The general feedback was that there was an interest in a tool like this, and that it would solve some of the issues with false-positives. It confirmed that the initial idea focused on finding a solution to (\(OS_{2}\)), should be further looked into. However, some did still point out that reducing the amount of false-positives still would be one of the most important focus points. Other suggestions for improvement included: 
\begin{itemize}
    \item Do not claim that the developer is wrong when there can be a lot of false-positives, instead present it as it \textit{might} be a violation of a design principle, and guide the developer to taking the correct decision.
    \item Identifications and even false-positives could create useful discussions within the developer team.
    \item Focus on removing the amount of false-positives as much as possible and making the product configurable to fit different needs.
  
\end{itemize}

This feedback was only based on discussions with friends and a handful of comments in the forum threads, together with a fair amount of upvotes on Reddit. In both Reddit subforums, the post received an amount of upvotes that made the post "top this week" in under 12 hours. However, the actual value of this may be limited. Read more about this in the discussion. 

For being a low resolution prototype that was created within a couple of hours, it was successful.

\section{Vertical prototype}
\label{vertical-prototype}
\subsection*{Why and how it was created}
The initial prototype proposed more work into creating a tool for detecting design principle violations, and using automated comments during code-review to reduce the amount of noise from false-positives. Normally, a horizontal prototype is built first, with the intention of getting an idea of which features that needs to be implemented and the priority of those.

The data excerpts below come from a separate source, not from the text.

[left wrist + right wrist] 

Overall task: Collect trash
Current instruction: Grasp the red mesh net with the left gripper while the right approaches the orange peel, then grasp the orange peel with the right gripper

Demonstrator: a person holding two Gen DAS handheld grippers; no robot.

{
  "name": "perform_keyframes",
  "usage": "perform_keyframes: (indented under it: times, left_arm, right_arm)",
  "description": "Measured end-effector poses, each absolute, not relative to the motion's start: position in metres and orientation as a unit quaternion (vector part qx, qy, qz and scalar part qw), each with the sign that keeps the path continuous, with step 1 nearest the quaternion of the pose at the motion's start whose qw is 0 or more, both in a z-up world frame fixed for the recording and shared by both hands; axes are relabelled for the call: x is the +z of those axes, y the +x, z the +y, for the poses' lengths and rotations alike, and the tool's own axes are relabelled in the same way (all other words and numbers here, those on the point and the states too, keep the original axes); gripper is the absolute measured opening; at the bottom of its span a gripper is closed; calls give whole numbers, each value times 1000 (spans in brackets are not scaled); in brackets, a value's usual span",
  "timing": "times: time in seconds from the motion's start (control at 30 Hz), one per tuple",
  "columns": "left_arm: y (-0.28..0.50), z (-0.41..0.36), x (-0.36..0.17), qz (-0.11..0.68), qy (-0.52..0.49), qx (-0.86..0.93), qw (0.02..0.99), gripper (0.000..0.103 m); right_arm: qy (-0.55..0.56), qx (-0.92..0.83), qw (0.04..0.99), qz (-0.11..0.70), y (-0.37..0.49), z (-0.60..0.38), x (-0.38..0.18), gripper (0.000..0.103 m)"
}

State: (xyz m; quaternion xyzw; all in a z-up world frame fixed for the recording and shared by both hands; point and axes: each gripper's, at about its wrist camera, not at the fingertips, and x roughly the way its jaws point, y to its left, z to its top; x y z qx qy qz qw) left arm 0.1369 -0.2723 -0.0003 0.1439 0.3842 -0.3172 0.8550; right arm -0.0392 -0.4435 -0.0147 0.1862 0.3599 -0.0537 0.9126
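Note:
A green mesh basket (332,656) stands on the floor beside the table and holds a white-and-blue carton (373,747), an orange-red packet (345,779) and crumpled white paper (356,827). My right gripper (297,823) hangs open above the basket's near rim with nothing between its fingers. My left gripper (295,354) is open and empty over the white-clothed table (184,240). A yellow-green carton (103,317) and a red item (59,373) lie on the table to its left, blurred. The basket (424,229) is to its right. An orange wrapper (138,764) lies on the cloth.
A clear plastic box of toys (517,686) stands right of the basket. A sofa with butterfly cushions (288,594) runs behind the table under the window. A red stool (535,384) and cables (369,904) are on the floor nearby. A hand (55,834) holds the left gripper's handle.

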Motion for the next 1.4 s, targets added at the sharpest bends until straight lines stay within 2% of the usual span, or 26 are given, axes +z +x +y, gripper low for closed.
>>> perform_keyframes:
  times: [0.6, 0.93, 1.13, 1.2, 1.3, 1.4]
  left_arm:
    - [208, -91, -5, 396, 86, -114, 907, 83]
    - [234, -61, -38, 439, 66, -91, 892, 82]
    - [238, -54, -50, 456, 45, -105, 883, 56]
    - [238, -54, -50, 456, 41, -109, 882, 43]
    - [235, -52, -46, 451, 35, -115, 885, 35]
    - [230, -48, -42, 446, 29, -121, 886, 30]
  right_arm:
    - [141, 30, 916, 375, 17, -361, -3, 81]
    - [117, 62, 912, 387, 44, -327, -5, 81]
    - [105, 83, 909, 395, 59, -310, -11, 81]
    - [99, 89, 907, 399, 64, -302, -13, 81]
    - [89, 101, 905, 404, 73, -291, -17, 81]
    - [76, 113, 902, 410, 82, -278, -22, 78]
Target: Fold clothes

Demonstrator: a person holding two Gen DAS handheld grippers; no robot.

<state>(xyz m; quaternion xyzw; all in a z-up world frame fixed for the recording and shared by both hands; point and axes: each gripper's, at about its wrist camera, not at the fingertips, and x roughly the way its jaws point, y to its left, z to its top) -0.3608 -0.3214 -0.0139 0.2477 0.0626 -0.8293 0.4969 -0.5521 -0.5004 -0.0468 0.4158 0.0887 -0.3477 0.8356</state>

In this case a vertical prototype, exploring and solving the technical challenges was built first. It was built before a horizontal prototype for three reasons:

\begin{enumerate}
    \item The prioritization is somewhat known up front. Being a product focusing on detection of design principle violations, it is quite natural that the product should prioritize principles that are not covered by other tools and that the most significant principles are considered first.
    \item Too see if building a tool for \gls{ddpv} is a feasible task within the scope of a master thesis.
    \item Developers tend to be more interested in technical solutions that is working than non-interactive prototypes. Getting feedback on the following horizontal prototype would be easier if actual solutions to technical problems could be presented.
\end{enumerate}

% How the prototype was created
Before building the prototype an in depth investigation of different approaches was done. The tool would ideally support multiple languages, but to limit the scope and because of interest and knowledge about Kotlin and its ecosystem, it was selected as the language subject for analysis. Several tools and frameworks was considered to use as the fundament for a tool, including Ktlint\cite{ktlint} and Code Climate\cite{codeclimate}, but Detekt\cite{detekt} was chosen as the best platform to build on because it was made extensible, and plugins for Detekt was already existing for the automated \gls{pr} tool\cite{danger-detekt-plugin}, Danger\cite{danger}. Therefore, Detekt looked as a promising alternative for fulfillment of the objectives of a solution described in \ref{initial-os}. However, a prototype needed to be built to confirm that assumption. 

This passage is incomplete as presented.